Он медленно поднял голову и повернулся к ней. В глазах застыло безразличное, отсутствующее выражение. Когда его взор упал на ее живот, Тина заметила, как в глазах Дьюка на миг появилось выражение глубокого страдания.
— Что случилось?! — воскликнула она, охваченная паническим страхом.

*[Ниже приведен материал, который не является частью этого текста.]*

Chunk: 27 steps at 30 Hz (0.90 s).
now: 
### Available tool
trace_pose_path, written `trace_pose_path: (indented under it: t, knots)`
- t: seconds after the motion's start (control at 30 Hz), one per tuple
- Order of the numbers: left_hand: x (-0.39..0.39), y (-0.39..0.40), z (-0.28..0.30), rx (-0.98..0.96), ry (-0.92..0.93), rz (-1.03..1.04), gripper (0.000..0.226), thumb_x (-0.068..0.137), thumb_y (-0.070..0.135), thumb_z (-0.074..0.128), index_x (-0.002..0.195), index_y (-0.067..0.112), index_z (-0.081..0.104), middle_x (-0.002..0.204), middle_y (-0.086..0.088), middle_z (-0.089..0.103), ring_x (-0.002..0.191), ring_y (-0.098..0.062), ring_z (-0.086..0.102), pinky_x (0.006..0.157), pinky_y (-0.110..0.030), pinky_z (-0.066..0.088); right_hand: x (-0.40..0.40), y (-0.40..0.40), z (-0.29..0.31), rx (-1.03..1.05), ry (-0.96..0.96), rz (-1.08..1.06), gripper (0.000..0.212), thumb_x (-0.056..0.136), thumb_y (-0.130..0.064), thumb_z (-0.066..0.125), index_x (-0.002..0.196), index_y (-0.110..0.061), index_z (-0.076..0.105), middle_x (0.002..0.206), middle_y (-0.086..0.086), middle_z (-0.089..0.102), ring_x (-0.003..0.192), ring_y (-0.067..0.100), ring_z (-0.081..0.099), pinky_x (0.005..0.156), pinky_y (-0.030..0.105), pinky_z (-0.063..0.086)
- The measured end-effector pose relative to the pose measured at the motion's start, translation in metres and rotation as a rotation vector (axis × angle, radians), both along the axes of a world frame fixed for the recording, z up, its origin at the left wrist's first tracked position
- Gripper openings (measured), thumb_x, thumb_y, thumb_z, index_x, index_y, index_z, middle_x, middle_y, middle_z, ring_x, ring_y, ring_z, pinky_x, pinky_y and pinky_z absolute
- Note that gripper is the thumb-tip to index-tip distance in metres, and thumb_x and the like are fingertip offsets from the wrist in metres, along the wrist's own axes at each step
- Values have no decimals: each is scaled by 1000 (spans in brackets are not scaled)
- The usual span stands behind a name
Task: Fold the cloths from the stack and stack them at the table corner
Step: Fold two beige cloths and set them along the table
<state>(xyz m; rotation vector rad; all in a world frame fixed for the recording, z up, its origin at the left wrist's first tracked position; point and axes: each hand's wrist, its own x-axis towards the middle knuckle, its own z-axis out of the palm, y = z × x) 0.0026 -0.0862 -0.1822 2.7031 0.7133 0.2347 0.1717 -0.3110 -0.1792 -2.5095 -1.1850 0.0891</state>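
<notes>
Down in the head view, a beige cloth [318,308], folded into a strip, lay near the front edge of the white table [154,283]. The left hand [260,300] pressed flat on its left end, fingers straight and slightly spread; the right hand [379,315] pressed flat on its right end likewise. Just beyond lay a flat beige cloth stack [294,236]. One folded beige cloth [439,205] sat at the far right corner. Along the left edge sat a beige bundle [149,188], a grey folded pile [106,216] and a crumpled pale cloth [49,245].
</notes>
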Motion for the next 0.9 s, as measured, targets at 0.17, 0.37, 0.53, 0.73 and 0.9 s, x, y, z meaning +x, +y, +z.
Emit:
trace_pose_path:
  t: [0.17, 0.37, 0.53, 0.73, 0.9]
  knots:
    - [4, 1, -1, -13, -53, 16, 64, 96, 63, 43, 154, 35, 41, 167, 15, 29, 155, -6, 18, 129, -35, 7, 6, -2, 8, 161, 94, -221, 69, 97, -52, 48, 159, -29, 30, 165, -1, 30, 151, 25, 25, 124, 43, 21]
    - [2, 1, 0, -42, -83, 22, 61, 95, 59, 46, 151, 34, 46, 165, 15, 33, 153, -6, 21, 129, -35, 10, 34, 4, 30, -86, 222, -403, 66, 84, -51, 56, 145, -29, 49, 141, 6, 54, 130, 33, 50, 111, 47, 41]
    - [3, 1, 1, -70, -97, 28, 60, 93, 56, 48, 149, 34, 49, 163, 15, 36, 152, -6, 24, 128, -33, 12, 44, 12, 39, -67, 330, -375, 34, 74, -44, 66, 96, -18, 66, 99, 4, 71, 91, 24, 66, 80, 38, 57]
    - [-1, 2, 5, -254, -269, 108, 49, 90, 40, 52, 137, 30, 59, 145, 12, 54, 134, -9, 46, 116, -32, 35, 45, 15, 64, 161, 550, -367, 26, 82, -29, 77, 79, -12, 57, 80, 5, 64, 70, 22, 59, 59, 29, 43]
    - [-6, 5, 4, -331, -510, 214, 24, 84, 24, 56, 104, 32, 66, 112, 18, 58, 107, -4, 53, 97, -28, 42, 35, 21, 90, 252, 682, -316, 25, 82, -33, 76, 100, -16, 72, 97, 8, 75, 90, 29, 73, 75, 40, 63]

— Ничего, — буркнул Дьюк себе под нос, быстро отвернулся, судорожно комкая в руке лист бумаги. Он скатал телеграмму в шарик и с ожесточением запустил его в мусорную корзину.
Он солгал ей, Тина чувствовала это.
— Я звала тебя завтракать, — слабым голосом произнесла она.
— Извини, не расслышал. — Он вымученно улыбнулся и шагнул к ней. — Тогда пойдем есть.
Аппетита у него в это утро совсем не было. Он вяло ковырялся в еде, жевал яичницу так, будто она была каменной. Отломив кусок поджаристого тоста, он положил его в рот и принялся равнодушно жевать, как механическая кукла. Из чашки с кофе он отпил всего два-три глотка.
Наконец он решительным жестом отодвинул от себя тарелку и чашку.
— Я решил отправиться погулять на все утро, — мертвенным голосом объявил он. Они быстро обменялись взглядами. — Сиди, Тина, — сказал он и, оттолкнувшись от стола, встал на ноги и опять неискренне улыбнулся. — Я знаю, как ты обожаешь посидеть за чашечкой кофе.